Galileo se pegó a sus lunas el resto de su vida (ahora debidamente se llaman los satélites galileos), siguiéndolos fielmente hasta que fue demasiado viejo y también ciego para verlos. Cuando Galileo murió en 1642, el interés en los satélites de Júpiter se mantuvo vivo. El método de Galileo por encontrar la Longitud por fin se aceptó después 1650, pero sólo en tierra. Agrimensores y cartógrafos usaron la técnica de Galileo para volver a dibujar el mundo. La habilidad de determinar la Longitud ganó su primera gran victoria en la arena de la cartografía. Los primeros mapas habían subvalorado las distancias a otros continentes y habían exagerado individualmente los contornos de las naciones. Ahora podrían ponerse las dimensiones globales, con total autoridad, derivadas de las esferas celestiales. De hecho, Rey Luis XIV de Francia, cuando se confrontaron sus dominios con un mapa revisado con las dimensiones de Longitud exactas, se quejó, según informes recibidos, que estaba perdiendo más territorio en manos de sus astrónomos, que en manos de sus enemigos.
El éxito del método de Galileo tenía clamando a los cartógrafos por mayores refinamientos en la predicción de eclipses de los satélites Jovianos. El cronometrado más preciso de estos eventos, permitiría una mayor exactitud en el trazando. Con las fronteras de los reinos en equilibrio, numerosos astrónomos encontraron empleo ganancioso observando las lunas y mejorando la exactitud de las tablas impresas. En 1668, Giovanni Domenico Cassini, profesor de astronomía en la Universidad de Bolonia, publicó un conjunto aún mejor, basado en más numerosos y más cuidadosas observaciones. Las efemérides bien hechas de Cassini le ganaron una invitación a París, a la corte del Rey del Sol.
Luis XIV, a pesar de cualquier disgusto por la disminución de su dominio, mostró una buena inclinación hacia la ciencia. Había dado su autorización para fundar, en 1666, la Real Academia Francesa de Ciencias, idea de su Primer Ministro, Jean Colbert. También a Colbert estaba instando a resolver el problema de la Longitud y bajo presión creciente, el Rey Luis aprobó la construcción del edificio de un observatorio astronómico en París.

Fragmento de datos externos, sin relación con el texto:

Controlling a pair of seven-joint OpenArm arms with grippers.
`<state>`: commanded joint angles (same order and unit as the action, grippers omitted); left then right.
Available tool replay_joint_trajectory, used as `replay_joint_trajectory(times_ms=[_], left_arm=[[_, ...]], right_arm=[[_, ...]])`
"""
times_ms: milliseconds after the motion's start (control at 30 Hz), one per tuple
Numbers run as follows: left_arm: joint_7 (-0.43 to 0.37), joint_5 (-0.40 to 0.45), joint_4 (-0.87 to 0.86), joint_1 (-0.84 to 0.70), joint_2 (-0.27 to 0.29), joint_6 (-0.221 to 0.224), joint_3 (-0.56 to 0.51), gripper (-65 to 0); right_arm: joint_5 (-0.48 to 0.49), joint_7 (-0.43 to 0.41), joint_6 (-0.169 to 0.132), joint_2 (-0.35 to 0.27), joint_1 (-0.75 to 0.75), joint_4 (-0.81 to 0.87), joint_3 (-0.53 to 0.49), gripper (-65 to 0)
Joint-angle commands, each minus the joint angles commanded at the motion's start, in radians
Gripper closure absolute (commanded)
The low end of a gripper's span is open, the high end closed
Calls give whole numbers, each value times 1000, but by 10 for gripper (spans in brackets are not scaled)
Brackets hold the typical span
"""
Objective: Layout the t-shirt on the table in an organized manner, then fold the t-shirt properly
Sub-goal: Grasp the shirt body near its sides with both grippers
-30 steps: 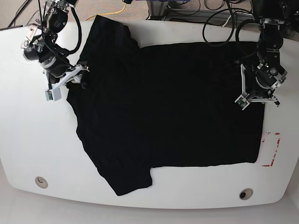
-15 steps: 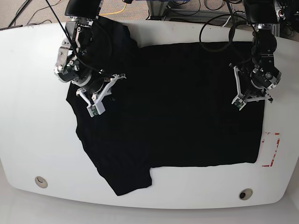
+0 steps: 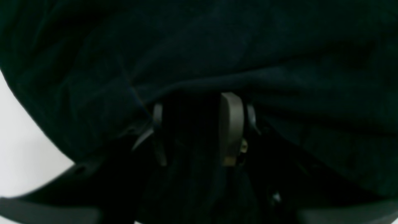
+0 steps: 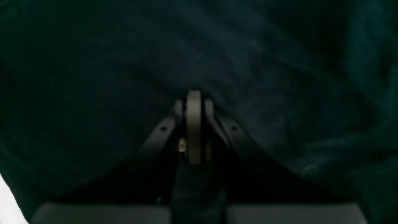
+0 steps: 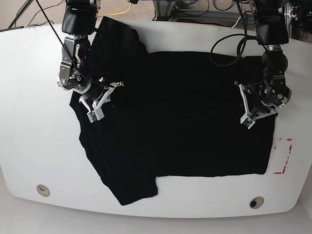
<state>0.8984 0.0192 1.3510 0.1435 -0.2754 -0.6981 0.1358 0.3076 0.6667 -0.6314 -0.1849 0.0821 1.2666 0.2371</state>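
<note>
The black t-shirt (image 5: pixel 185 112) lies spread flat on the white table (image 5: pixel 29 122), one sleeve at the top left and one at the bottom. My right gripper (image 5: pixel 100 102) rests on the shirt's left part. In the right wrist view its fingers (image 4: pixel 194 124) are pressed together, and the cloth (image 4: pixel 93 77) puckers around their tip. My left gripper (image 5: pixel 246 113) sits on the shirt's right part. Seen from the left wrist camera, it (image 3: pixel 194 101) has fingers (image 3: pixel 231 127) apart, with a fold of the dark cloth (image 3: pixel 248 46) across the tips and in the gap.
A red tape rectangle (image 5: pixel 282 156) marks the table right of the shirt. Two small round holes (image 5: pixel 43 189) (image 5: pixel 256 202) sit near the front edge. Cables and equipment (image 5: pixel 195 7) lie beyond the far edge.
Both arms moved inward and down onto the shirt: the right arm from off its left edge, the left arm slightly left. The right gripper's fingers have come together.
</note>
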Motion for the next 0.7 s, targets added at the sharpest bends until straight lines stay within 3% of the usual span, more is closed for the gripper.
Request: replay_joint_trajectory(times_ms=[100, 267, 500, 700], left_arm=[[0, 0, -28, 25, 2, 0, -17, -210], [0, 0, -55, 40, 0, 0, -106, -211], [9, -6, -6, 26, 0, 0, -164, -215], [141, -6, 169, -18, 0, 0, -170, -217]], right_arm=[[2, -60, 0, -49, 5, -57, 21, -8], [2, -64, -2, -107, 15, -114, 75, -8], [2, -66, -2, -126, 18, -100, 83, -11], [2, -60, 0, -120, 18, -60, 83, -11]])
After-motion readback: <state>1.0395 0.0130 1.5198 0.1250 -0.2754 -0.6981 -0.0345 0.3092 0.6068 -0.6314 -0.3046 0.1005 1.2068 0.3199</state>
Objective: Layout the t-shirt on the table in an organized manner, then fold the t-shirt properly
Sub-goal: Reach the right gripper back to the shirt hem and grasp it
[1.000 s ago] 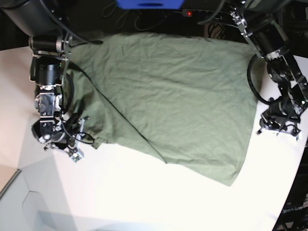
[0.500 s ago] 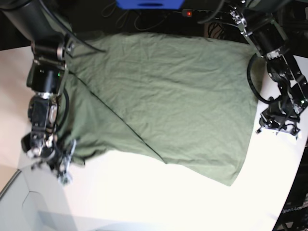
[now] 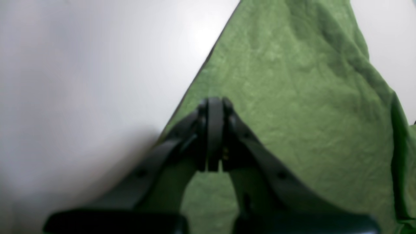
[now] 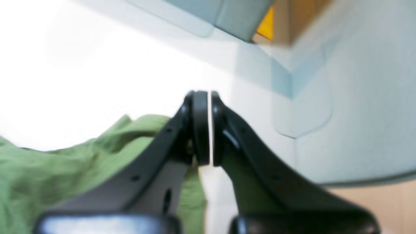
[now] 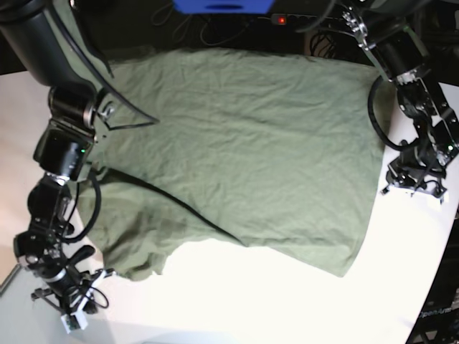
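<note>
The olive-green t-shirt (image 5: 244, 143) lies spread over the back half of the white table (image 5: 237, 301), wrinkled, with a dark diagonal crease on its left part. My right gripper (image 5: 68, 309) is at the front left corner, just past the shirt's lower left edge. In the right wrist view my right gripper (image 4: 209, 95) is shut, nothing shows between its tips, and the t-shirt (image 4: 65, 169) lies beside and under its left finger. My left gripper (image 5: 414, 188) is by the shirt's right edge. Seen from the left wrist, my left gripper (image 3: 214, 101) is shut over the t-shirt (image 3: 292, 97) near its border.
A blue object (image 5: 222, 6), a power strip with a red light (image 5: 281, 19) and cables lie beyond the table's back edge. A pale grey-blue panel (image 4: 325, 97) adjoins the front left corner. The table's curved edge (image 5: 434, 301) runs down the right.
My right gripper has shut and moved down toward the front left corner. The shirt's left part has been drawn out with it and now lies wider. The left arm has barely moved.
</note>
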Controlling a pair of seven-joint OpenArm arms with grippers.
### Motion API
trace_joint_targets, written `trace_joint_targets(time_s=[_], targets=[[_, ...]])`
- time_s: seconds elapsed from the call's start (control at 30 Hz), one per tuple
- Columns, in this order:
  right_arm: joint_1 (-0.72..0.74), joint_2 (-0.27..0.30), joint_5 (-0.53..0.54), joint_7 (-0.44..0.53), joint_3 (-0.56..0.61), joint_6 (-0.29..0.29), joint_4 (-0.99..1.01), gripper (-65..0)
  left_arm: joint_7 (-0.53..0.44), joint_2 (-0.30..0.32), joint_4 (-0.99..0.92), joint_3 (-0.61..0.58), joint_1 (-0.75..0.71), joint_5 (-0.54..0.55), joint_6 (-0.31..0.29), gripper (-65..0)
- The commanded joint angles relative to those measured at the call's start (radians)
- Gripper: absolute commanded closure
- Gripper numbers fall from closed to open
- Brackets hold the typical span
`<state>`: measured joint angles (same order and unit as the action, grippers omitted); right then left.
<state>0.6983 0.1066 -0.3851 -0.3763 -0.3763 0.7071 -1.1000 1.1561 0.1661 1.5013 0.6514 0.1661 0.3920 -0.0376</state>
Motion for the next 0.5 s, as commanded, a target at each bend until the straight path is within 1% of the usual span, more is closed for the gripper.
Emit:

Habiéndose vuelto un ciudadano francés en 1673, a él se le recuerda como un astrónomo francés, y hoy su nombre se da como Giovanni Domenico como Jean Dominique.
Colbert atrajo a famosos científicos extranjeros a Francia para llenar los puestos de la Academia y dirigir el observatorio. Importó a Christiaan Huygens como el miembro formal de ella y a Cassini como director de él. (Huygens retornó a Holanda y viajó varias veces a Inglaterra por sus trabajos en la Longitud, pero Cassini echó las raíces en Francia y nunca la dejó).
Desde su puesto en el nuevo observatorio, Cassini envió a encargados a Dinamarca, a las ruinas de
Uraniborg
, el "castillo celestial" construido por Tycho Brahe, el más grande astrónomo a ojo desnudo de todos los tiempos. Con las observaciones de los satélites de Júpiter tomadas en estos dos sitios, París y Uraniborg, Cassini confirmó la Latitud y Longitud de ambos.